MSc Data Science in the UK — Applied NLP — Week3

Matt Chang
11 min readOct 15, 2023

--

Hi there everyone, welcome to my week 3 Master’s in the UK session.

For the past week, we’ve looked at some background knowledge and challenges in modern NLP applications. Refer to the link, if you haven’t read it yet.

For this week, we will be looking at chapter 2 — REGULAR EXPRESSIONS AND AUTOMATA.

The professor will be using the book shown below as our main material. I will extract the important points from the book and share them with you here. Doing this will also give me a chance to review what I’ve been taught and will definitely consolidate my understanding of the field.

Hope you guys enjoy and let’s dive in.

Photo by Timothy Eberly on Unsplash

2.1.1 Concept of Regular Expressions

Introduction:

The chapter starts by introducing the real-world problem of searching for text sequences within databases, websites, or documents. The search for words like ‘woodchuck’ with or without an ending ‘s’ and parsing prices like $25, $199, or $24.99 exemplify these challenges.

  • Example: You search for ‘woodchuck’ but you would like to also find ‘woodchucks’ without initiating a separate search.

Utility: Regular expressions are not only practical for text-based search operations but also have important theoretical applications in computational linguistics.

  • Example: In information retrieval systems like web search engines, regular expressions can be employed to filter and present the most relevant documents or web pages.

Implementation

Finite-State Automaton: Regular expressions can be implemented via finite-state automata, which are foundational tools in computational linguistics.

  • Example: Various applications like speech recognition, machine translation, etc., use finite-state automata to interpret regular expressions.

Characteristics of Regular Expressions

Basic Patterns: The simplest kind of regular expression is a sequence of characters. They are case-sensitive.

  • Example: The regular expression /woodchuck/ would match any string containing the substring 'woodchuck'.

Square Braces: To search for multiple possibilities for a single character, square braces can be used.

  • Example: /[wW]oodchuck/ would match either 'Woodchuck' or 'woodchuck'.

Ranges: The dash (-) within square brackets specifies a range of characters to match.

  • Example: /[A-Z]/ would match any uppercase letter.

Negation: The caret (^) negates the pattern when placed as the first symbol after the open square brace.

  • Example: /[^A-Z]/ matches any character that is not an uppercase letter.

Quantifiers: The question mark (?) denotes zero or one instance of the preceding character, and the asterisk (*) represents zero or more instances.

  • Example: woodchucks? would match both 'woodchuck' and 'woodchucks'.

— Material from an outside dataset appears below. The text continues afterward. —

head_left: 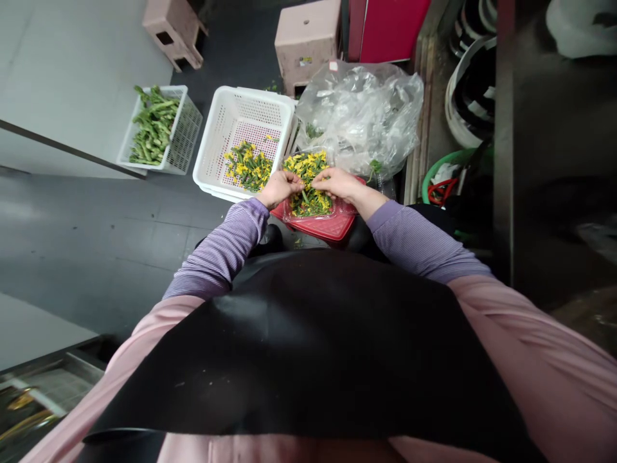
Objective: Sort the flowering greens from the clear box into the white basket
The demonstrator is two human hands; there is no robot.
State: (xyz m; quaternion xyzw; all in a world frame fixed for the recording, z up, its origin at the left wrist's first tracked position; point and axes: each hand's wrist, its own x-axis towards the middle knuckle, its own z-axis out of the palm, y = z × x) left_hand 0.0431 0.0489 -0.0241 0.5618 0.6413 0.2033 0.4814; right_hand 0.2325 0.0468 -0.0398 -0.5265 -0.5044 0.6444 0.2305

Kleene Plus: The plus (+) symbol indicates one or more instances of the preceding character.

  • Example: /[0-9]+/ would match sequences like '123', '4', '56', etc.

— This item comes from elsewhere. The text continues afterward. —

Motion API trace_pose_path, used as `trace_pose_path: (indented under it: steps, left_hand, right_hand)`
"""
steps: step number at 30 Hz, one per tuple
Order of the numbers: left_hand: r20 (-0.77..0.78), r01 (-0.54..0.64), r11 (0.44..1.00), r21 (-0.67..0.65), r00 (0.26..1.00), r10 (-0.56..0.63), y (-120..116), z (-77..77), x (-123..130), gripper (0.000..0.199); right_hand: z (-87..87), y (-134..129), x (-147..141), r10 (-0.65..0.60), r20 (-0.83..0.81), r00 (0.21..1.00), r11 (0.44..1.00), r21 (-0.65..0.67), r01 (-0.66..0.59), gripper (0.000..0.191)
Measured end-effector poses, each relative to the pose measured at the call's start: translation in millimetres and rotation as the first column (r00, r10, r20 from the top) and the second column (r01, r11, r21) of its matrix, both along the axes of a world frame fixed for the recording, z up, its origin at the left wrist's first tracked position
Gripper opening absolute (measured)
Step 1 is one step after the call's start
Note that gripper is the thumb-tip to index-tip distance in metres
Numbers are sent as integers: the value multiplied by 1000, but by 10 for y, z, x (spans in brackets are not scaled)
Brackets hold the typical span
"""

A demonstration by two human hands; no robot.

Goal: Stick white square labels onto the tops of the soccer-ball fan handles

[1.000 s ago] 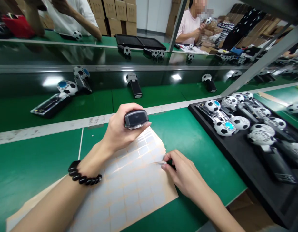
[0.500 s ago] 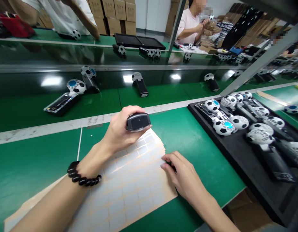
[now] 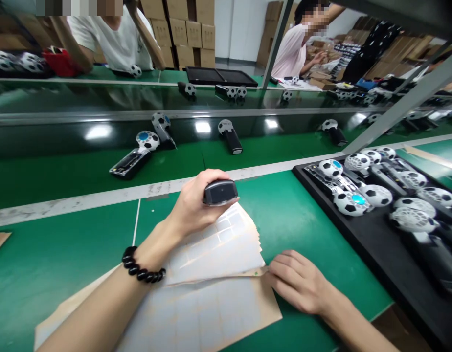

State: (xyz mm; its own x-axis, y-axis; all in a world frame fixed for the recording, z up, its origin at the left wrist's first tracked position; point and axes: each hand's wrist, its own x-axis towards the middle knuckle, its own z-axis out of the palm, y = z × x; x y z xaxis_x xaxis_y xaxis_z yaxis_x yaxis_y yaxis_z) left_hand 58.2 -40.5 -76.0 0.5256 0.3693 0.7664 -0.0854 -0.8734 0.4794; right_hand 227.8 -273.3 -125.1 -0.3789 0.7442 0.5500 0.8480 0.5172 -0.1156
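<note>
Left hand (image 3: 194,205): at lower centre, fingers wrapped closely around a black plastic handle (image 3: 219,192), which sits in the palm with its end showing.
Left wrist: a black beaded bracelet (image 3: 143,270) circles it.
Right hand (image 3: 297,282): at lower centre-right, fingers close together, pinching the right edge of the upper label sheets (image 3: 218,249).
Label sheets: a fanned stack of white labels on tan backing lies under the left hand, on a green work mat (image 3: 64,249); the upper sheets sit apart from a lower sheet (image 3: 200,313).
Right of the hands: a black foam tray (image 3: 372,240) holds soccer-ball-patterned heads (image 3: 350,203) and white mesh domes (image 3: 413,220).
Far side: more black-handled soccer-ball units (image 3: 130,163) lie on a green bench.
Upper left: a co-worker (image 3: 112,39) in a white shirt stands before stacked cartons (image 3: 178,34).
Upper right: a co-worker (image 3: 294,56) in a pink shirt sits at the bench.
</note>
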Motion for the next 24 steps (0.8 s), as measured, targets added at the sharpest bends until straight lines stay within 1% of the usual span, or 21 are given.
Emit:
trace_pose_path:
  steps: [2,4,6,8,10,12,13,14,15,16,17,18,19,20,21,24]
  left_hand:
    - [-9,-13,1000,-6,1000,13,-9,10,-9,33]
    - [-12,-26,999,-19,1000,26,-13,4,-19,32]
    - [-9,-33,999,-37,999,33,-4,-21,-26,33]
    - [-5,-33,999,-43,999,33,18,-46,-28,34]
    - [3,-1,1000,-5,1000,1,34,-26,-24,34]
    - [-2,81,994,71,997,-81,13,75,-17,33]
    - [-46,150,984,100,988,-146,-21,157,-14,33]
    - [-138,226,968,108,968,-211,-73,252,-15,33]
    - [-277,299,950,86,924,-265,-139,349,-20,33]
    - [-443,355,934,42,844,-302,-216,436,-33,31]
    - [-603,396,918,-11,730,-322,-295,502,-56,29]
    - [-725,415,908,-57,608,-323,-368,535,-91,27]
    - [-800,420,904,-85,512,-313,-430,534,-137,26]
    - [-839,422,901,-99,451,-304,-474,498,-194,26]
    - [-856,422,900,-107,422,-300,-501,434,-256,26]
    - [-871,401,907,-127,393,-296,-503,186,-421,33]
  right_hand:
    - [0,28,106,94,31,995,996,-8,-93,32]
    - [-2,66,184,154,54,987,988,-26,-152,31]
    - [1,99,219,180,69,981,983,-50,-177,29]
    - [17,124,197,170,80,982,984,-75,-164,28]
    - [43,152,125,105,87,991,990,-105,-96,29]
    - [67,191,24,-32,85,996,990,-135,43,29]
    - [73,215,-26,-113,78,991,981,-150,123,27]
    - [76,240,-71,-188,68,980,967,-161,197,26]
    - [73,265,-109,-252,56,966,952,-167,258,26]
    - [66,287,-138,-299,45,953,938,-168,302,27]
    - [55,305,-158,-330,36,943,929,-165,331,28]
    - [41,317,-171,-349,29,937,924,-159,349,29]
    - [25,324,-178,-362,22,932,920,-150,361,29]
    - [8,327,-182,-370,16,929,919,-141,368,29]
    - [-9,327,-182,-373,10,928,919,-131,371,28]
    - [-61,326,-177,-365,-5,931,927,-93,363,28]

Wildcard Character: The period (.) matches any single character.

  • Example: /beg.n/ matches 'begin', 'begun', 'beg’n', etc.

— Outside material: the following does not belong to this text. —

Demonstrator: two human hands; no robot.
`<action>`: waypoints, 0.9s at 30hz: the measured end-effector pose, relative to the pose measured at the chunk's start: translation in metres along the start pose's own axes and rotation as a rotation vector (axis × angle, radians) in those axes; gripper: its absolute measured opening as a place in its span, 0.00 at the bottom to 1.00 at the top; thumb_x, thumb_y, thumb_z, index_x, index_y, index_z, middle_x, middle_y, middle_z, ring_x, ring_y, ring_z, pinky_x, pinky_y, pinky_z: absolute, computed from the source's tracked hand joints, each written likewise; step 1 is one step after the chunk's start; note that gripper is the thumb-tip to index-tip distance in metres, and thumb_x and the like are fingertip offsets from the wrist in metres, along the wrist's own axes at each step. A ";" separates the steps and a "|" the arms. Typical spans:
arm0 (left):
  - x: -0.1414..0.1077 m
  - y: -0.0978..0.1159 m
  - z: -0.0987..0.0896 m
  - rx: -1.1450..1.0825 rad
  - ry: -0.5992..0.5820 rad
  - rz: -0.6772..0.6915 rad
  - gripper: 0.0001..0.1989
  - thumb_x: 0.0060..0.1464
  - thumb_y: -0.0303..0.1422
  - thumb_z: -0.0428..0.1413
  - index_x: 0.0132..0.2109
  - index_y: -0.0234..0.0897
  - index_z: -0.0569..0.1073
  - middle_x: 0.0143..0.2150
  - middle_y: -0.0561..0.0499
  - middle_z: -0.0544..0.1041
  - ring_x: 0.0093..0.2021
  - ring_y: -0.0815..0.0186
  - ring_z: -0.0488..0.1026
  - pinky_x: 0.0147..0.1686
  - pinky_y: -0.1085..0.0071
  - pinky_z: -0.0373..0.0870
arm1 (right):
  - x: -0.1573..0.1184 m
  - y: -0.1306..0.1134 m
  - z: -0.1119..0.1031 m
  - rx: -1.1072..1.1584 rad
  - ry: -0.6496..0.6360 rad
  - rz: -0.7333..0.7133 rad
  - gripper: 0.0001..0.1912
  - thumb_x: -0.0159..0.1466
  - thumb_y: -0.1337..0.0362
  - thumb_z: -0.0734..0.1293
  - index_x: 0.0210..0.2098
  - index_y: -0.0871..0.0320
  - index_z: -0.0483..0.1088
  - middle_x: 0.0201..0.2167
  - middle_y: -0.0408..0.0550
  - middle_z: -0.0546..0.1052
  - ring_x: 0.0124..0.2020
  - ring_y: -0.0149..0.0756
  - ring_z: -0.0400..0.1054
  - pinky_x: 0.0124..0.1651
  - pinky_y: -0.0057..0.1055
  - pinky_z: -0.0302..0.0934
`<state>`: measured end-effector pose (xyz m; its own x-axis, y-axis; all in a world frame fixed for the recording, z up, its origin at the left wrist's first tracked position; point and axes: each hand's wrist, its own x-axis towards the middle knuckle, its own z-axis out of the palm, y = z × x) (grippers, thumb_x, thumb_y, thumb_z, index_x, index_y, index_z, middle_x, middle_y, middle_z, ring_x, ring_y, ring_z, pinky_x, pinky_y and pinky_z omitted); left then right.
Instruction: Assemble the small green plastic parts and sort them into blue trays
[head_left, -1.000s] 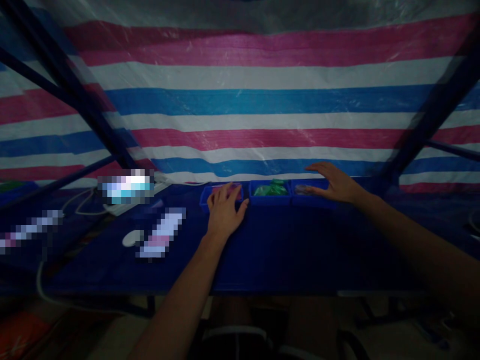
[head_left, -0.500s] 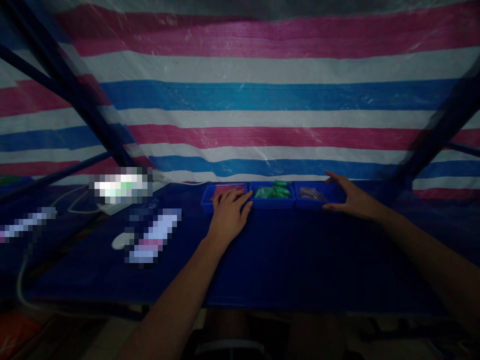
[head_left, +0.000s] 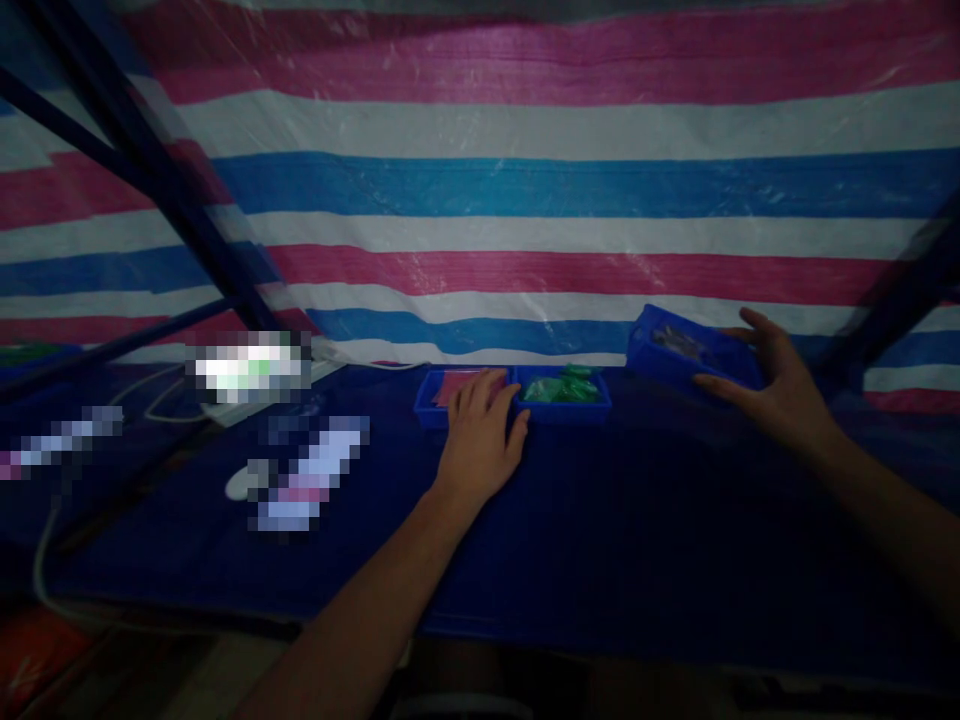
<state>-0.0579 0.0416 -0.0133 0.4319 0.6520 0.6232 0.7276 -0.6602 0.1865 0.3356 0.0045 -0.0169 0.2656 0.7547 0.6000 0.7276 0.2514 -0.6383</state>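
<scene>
My right hand (head_left: 787, 390) grips one end of a small blue plastic bin (head_left: 645, 368), thumb at the near side and fingers at the far side. This bin is raised off the table and tilted, with greyish packets (head_left: 679, 343) inside. My left hand (head_left: 484, 440) lies with stretched fingers over the near edge of another blue bin (head_left: 431, 413), which holds pink packets (head_left: 452, 386). Its thumb is apart from the fingers. Touching that bin on the right stands a blue bin (head_left: 566, 415) of shiny green packets (head_left: 574, 385).
On the left of the blue table (head_left: 600, 540) lie a blurred-out phone-like object (head_left: 319, 470) and a round white object (head_left: 244, 483). Behind them is a white device (head_left: 247, 400) with cables. Blue frame bars (head_left: 180, 215) and a striped sheet (head_left: 525, 190) enclose the back.
My right hand has taken hold of the right-hand bin and lifted it up and to the right, away from the green packets' bin. My left hand stays at the pink packets' bin.
</scene>
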 end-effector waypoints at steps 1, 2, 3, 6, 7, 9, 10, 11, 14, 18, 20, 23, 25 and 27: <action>0.000 0.006 -0.002 -0.028 0.018 0.033 0.18 0.68 0.36 0.52 0.62 0.40 0.70 0.68 0.41 0.67 0.71 0.49 0.58 0.70 0.43 0.55 | -0.004 -0.008 0.002 0.036 0.020 -0.042 0.58 0.53 0.42 0.78 0.74 0.45 0.49 0.65 0.54 0.69 0.61 0.56 0.70 0.63 0.53 0.66; 0.001 0.013 -0.003 -0.063 0.022 0.071 0.17 0.68 0.35 0.52 0.62 0.40 0.69 0.68 0.41 0.67 0.72 0.49 0.57 0.70 0.43 0.56 | -0.010 -0.017 0.004 0.052 0.049 -0.101 0.57 0.53 0.43 0.78 0.74 0.45 0.49 0.65 0.54 0.70 0.63 0.57 0.68 0.65 0.55 0.63; 0.001 0.019 -0.003 -0.105 0.019 0.114 0.17 0.68 0.34 0.52 0.62 0.40 0.69 0.67 0.41 0.67 0.72 0.49 0.58 0.70 0.43 0.57 | -0.015 -0.027 0.006 0.061 0.038 -0.168 0.56 0.54 0.44 0.78 0.74 0.44 0.49 0.65 0.55 0.69 0.64 0.58 0.66 0.67 0.57 0.62; 0.001 0.034 -0.002 -0.244 0.004 0.209 0.23 0.67 0.32 0.53 0.67 0.37 0.62 0.68 0.38 0.64 0.70 0.51 0.61 0.70 0.47 0.61 | -0.031 -0.051 0.012 0.090 0.005 -0.297 0.53 0.56 0.45 0.77 0.73 0.42 0.50 0.68 0.55 0.66 0.69 0.64 0.59 0.72 0.60 0.52; 0.001 0.036 0.000 -0.278 0.006 0.217 0.26 0.67 0.31 0.53 0.68 0.36 0.60 0.69 0.37 0.63 0.70 0.51 0.61 0.70 0.48 0.61 | -0.035 -0.057 0.014 0.110 -0.008 -0.297 0.52 0.58 0.46 0.76 0.74 0.41 0.50 0.68 0.55 0.66 0.69 0.64 0.59 0.72 0.60 0.52; 0.001 0.037 0.002 -0.320 0.003 0.222 0.26 0.66 0.29 0.53 0.68 0.37 0.59 0.68 0.37 0.63 0.69 0.52 0.62 0.69 0.49 0.64 | -0.041 -0.064 0.018 0.150 -0.058 -0.278 0.52 0.59 0.48 0.76 0.74 0.41 0.48 0.68 0.54 0.66 0.69 0.65 0.59 0.72 0.60 0.53; 0.000 0.036 0.003 -0.330 -0.006 0.219 0.24 0.66 0.27 0.52 0.67 0.37 0.61 0.67 0.38 0.65 0.68 0.53 0.64 0.68 0.50 0.65 | -0.043 -0.066 0.020 0.173 -0.084 -0.275 0.52 0.58 0.49 0.76 0.75 0.41 0.48 0.68 0.54 0.66 0.69 0.64 0.58 0.72 0.60 0.53; 0.000 0.034 0.004 -0.338 -0.018 0.211 0.22 0.65 0.24 0.51 0.64 0.38 0.63 0.64 0.39 0.67 0.66 0.54 0.66 0.67 0.52 0.67 | -0.045 -0.067 0.021 0.199 -0.109 -0.276 0.54 0.58 0.50 0.77 0.75 0.41 0.47 0.68 0.54 0.65 0.69 0.65 0.58 0.71 0.60 0.55; 0.000 0.029 0.003 -0.368 -0.034 0.156 0.16 0.62 0.20 0.49 0.54 0.38 0.68 0.55 0.42 0.72 0.58 0.57 0.71 0.60 0.56 0.72 | -0.048 -0.069 0.024 0.278 -0.158 -0.268 0.56 0.56 0.52 0.79 0.75 0.40 0.46 0.69 0.53 0.63 0.68 0.65 0.60 0.67 0.59 0.62; 0.001 0.028 0.000 -0.421 -0.045 0.127 0.12 0.58 0.19 0.49 0.44 0.39 0.66 0.46 0.45 0.73 0.48 0.60 0.73 0.49 0.60 0.75 | -0.052 -0.074 0.025 0.344 -0.200 -0.237 0.58 0.54 0.52 0.80 0.75 0.38 0.46 0.70 0.53 0.61 0.66 0.65 0.63 0.58 0.56 0.71; 0.001 0.031 0.000 -0.436 -0.084 0.159 0.12 0.57 0.19 0.50 0.44 0.38 0.66 0.46 0.45 0.73 0.48 0.60 0.72 0.49 0.61 0.75 | -0.053 -0.076 0.025 0.378 -0.213 -0.234 0.58 0.53 0.54 0.81 0.74 0.36 0.47 0.70 0.52 0.61 0.65 0.65 0.63 0.56 0.55 0.73; 0.001 0.033 0.001 -0.436 -0.142 0.222 0.12 0.59 0.20 0.50 0.47 0.38 0.68 0.47 0.45 0.74 0.50 0.59 0.73 0.52 0.60 0.75 | -0.054 -0.077 0.028 0.436 -0.218 -0.237 0.59 0.51 0.56 0.82 0.74 0.35 0.48 0.69 0.51 0.62 0.62 0.63 0.66 0.56 0.55 0.73; 0.000 0.034 0.003 -0.435 -0.167 0.265 0.13 0.61 0.21 0.50 0.51 0.38 0.70 0.50 0.43 0.74 0.53 0.59 0.73 0.55 0.59 0.75 | -0.054 -0.076 0.030 0.463 -0.213 -0.228 0.61 0.50 0.57 0.83 0.74 0.34 0.48 0.69 0.51 0.61 0.61 0.62 0.67 0.58 0.56 0.72; -0.001 0.034 0.004 -0.440 -0.194 0.317 0.15 0.62 0.23 0.51 0.54 0.37 0.72 0.54 0.43 0.75 0.56 0.59 0.74 0.58 0.59 0.75 | -0.054 -0.077 0.031 0.478 -0.207 -0.220 0.63 0.48 0.57 0.84 0.73 0.34 0.48 0.69 0.51 0.60 0.62 0.61 0.66 0.60 0.57 0.70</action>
<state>-0.0311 0.0206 -0.0107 0.7131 0.4258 0.5570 0.2742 -0.9006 0.3373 0.2457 -0.0366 -0.0156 -0.0242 0.7443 0.6674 0.3714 0.6265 -0.6852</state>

By understanding and utilizing these regular expression features and their respective syntax, individuals involved in computational tasks, data engineering, and linguistic studies can greatly enhance the accuracy and efficiency of text-based searching and other related operations.

2.1.2 Disjunction, Grouping, and Precedence

Disjunction Operator (|)

The pipe symbol (|) is used for matching either the preceding or the succeeding pattern. For instance, the pattern /cat|dog/ would match either "cat" or "dog".

Operator Precedence

In regular expressions, certain operators take precedence over others.

  • For example, the sequence “guppy” takes precedence over the disjunction operator in the expression /guppy|ies/, leading to incorrect matches.

Grouping ()

Parentheses can be used to group parts of the expression, making them act as a single character. This is especially useful for applying other operators like the disjunction operator (|) or the Kleene star (*).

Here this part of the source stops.